Les différentes évolutions des constitutions

À travers toutes les constitutions, on retrouve 3 évolutions :

Stade 1 : Le diencéphale (phosphorique)

Stade 2 : Le vasculaire (carbonique)

Stade 3 : L’hépatorénal (fluorique)

Les constitutions sont les éléments de base de l’être humain à sa création. L’aspect génétique de la constitution est marqué par la morphologie et notre comportement psychique.

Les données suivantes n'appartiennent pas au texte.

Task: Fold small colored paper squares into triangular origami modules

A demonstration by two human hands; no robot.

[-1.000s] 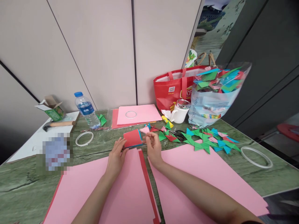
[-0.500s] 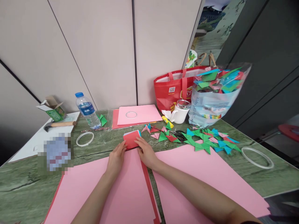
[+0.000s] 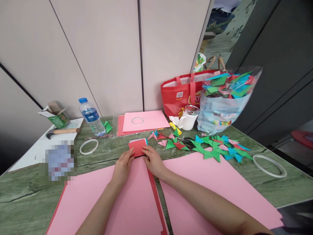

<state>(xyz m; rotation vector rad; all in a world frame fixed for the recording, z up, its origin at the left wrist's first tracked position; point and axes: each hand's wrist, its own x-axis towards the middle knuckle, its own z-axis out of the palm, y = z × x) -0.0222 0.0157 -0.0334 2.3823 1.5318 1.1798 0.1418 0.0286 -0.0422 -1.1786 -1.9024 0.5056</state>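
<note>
A small stack of paper squares (image 3: pixel 137 147), red on top with blue and white edges showing behind, lies just beyond the large pink sheets (image 3: pixel 132 195). My left hand (image 3: pixel 123 164) grips the stack's left near corner, fingers closed against it. On the right side, my right hand (image 3: pixel 153 160) holds the opposite edge, its fingertips over the red top. Both thumbs are near the lower edge, partly hidden. Right of the stack lie folded paper pieces (image 3: pixel 171 143) in green, red and pink, with scissors (image 3: pixel 187 142) among them.
Linked paper stars (image 3: pixel 211 151) and a white ring (image 3: pixel 269 165) lie to the right. Behind stand a white mug (image 3: pixel 189 119), a red bag (image 3: pixel 171 94) and a plastic bag of folded paper (image 3: pixel 225 104). A water bottle (image 3: pixel 91 117), another ring (image 3: pixel 89 147) and a hammer (image 3: pixel 63 131) are left.
The top red square sits slightly lower and straighter on the stack. My hands have shifted only a little and stay at its two sides.
</note>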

bourgeonsElles permettent de décrire l’architecture générale de l’individu, et reflète en grande partie à sa morphologie. Bien évidemment elles dépendent du patrimoine génétique de l’individu, mais elles sont aussi fortement influencées par les facteurs environnementaux qui contribuent à les modeler durant les premières années de vie. Certes, il serait illusoire de vouloir de force classer un individu dans telle ou telle constitution, car beaucoup d’individus peuvent présenter des constitutions mixtes. Chaque grande constitution joue en quelques sortes le rôle de repère. Les constitutions permettent de déterminer le terrain de la personne et de trouver le traitement de fond approprié. On considère que la constitution carbonique est la constitution de base dont découlent toutes les autres.

Antoine Nebel, médecin homéopathe avait constaté il y a plusieurs années en arrière que les trois sels de calcium = Le carbonate, le phosphate et le fluorure, correspondait à trois types morphologiques. Les trois constitutions sont déterminées par le radical acide de trois sels de chaux. La morphologie est la résultante de l’action de l’acide carbonique, de l’acide phosphorique et de l’acide fluorique.

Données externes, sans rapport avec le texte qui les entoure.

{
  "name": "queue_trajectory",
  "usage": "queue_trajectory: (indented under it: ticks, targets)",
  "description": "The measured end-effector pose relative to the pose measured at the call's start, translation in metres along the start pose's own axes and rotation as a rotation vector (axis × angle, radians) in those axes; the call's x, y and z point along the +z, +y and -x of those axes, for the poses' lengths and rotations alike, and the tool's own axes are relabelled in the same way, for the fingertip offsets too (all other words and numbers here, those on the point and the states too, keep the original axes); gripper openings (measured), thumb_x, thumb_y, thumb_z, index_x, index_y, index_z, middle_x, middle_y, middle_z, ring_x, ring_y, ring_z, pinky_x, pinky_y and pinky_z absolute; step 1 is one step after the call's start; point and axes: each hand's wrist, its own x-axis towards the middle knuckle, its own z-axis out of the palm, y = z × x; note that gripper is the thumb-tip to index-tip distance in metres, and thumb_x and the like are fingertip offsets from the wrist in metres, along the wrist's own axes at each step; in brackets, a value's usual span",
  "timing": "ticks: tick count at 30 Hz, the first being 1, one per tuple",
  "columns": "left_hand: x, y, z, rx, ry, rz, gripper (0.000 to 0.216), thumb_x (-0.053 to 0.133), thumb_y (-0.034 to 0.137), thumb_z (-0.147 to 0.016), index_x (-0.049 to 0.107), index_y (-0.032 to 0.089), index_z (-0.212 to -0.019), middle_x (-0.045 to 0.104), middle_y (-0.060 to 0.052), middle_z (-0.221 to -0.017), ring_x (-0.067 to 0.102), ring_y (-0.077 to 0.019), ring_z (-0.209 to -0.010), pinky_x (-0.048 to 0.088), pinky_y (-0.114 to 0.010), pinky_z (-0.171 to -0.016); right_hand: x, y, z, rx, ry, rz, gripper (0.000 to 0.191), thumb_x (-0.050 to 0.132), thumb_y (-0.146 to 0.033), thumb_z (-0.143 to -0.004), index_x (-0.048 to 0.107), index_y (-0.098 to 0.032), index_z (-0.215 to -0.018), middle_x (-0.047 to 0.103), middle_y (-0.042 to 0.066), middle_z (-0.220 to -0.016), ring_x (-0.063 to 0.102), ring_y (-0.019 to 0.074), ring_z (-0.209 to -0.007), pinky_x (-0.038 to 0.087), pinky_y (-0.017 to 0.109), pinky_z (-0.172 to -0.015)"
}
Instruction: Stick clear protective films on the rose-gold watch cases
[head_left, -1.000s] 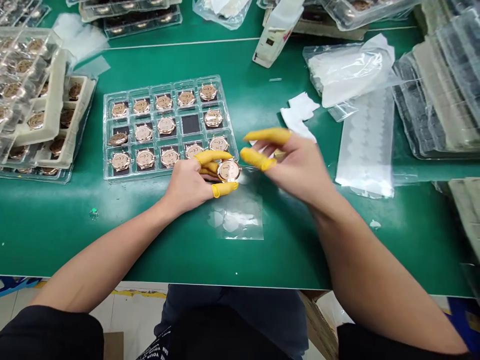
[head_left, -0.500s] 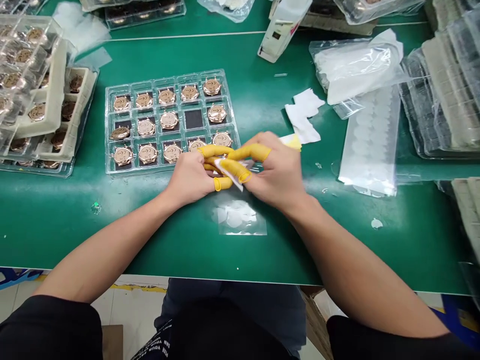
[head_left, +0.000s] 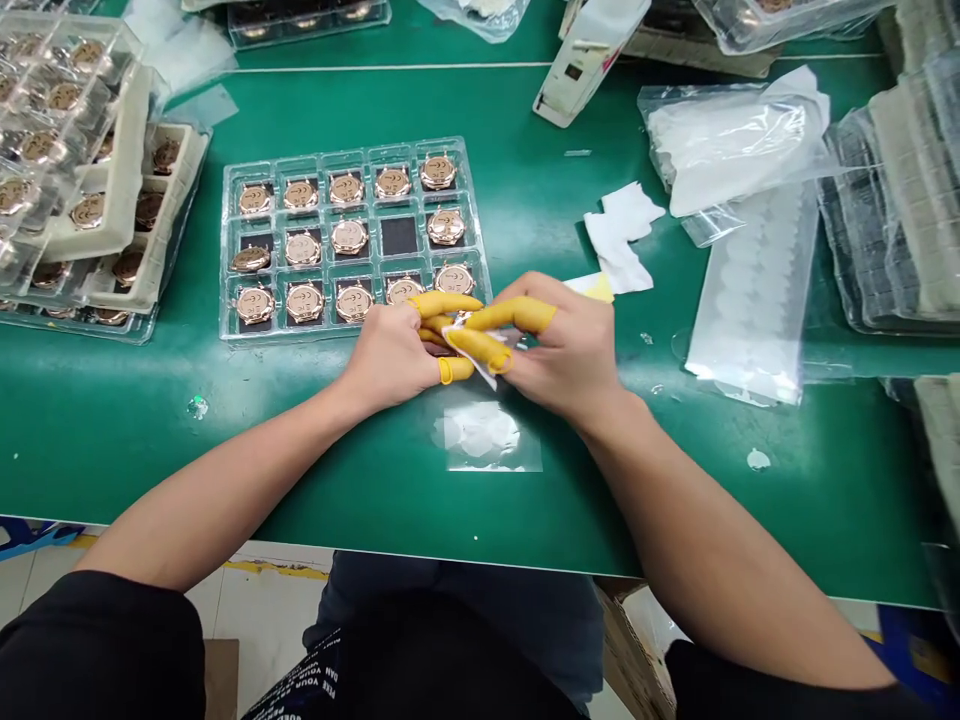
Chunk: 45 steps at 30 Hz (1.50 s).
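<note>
I count two hands in my view, meeting just off the near right corner of one clear tray [head_left: 227, 260]; the left hand [head_left: 394, 350] has its fingers curled around one watch case [head_left: 463, 317], of which I see only a glint between the hands; the right hand [head_left: 574, 345] pinches one folded white cloth [head_left: 481, 370] between thumb and forefinger, close against that case, though I cannot tell exactly where they touch; I make out five yellow finger covers [head_left: 514, 315], three on the left and two on the right; the tray has fifteen compartments in three rows of five, fourteen bearing watch cases and one showing its black pad [head_left: 399, 237]; one small clear bag [head_left: 493, 450] lies just below the hands, and one white scrap [head_left: 619, 240] beyond the right.
</note>
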Motion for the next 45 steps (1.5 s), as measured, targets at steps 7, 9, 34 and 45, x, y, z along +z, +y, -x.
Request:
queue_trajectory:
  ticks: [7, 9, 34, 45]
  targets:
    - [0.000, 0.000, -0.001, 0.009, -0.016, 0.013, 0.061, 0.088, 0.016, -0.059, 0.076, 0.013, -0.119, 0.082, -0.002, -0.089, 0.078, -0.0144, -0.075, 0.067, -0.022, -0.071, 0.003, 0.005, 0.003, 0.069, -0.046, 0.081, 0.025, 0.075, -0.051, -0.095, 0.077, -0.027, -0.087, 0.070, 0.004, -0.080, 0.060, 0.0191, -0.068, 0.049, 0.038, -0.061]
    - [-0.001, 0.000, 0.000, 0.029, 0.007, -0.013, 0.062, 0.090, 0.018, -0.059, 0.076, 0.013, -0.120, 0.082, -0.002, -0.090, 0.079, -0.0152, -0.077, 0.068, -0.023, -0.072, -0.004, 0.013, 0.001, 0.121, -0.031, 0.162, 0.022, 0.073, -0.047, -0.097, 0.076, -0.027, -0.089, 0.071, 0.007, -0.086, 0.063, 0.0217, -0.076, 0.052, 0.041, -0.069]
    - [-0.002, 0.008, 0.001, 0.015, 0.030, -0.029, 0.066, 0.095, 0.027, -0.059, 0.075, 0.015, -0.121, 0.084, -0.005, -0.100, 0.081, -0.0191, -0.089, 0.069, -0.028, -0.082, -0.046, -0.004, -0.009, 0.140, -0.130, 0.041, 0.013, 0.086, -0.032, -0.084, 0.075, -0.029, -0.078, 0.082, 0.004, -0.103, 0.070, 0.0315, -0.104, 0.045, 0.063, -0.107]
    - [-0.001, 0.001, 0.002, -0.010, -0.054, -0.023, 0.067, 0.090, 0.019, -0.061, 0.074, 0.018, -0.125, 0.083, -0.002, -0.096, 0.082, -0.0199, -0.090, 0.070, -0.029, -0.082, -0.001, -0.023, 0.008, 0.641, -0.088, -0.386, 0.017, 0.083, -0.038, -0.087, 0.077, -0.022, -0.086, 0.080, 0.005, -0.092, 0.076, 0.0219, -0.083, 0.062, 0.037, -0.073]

L’imprégnation tuberculose fait évoluer le carbonique vers le phosphorique, celle du fluor vers le fluorique. L’étude de la constitution va permettre une première orientation dans un choix du traitement avec des produits naturels.

Les constitutions ont était défini par le docteur Léon Vannier, célèbre homéopathe.

La constitution laisse présager des troubles spécifiques ou des formes particulières que va prendre une maladie. Ainsi, il devient possible de la prévenir en s’appuyant sur les signes caractéristiques qui distinguent chacune des typologies. Ces trois types fondamentaux sont déterminés par la présence, en proportions plus importantes, de carbone, de phosphore et de fluor dans la constitution de la structure osseuse, ce qui donne donc : le carbonique, le phosphorique et le fluorique.

Le diencéphalique (phosphorique)

On reconnaît un phosphorique en rapport à sa morphologie plutôt longiligne.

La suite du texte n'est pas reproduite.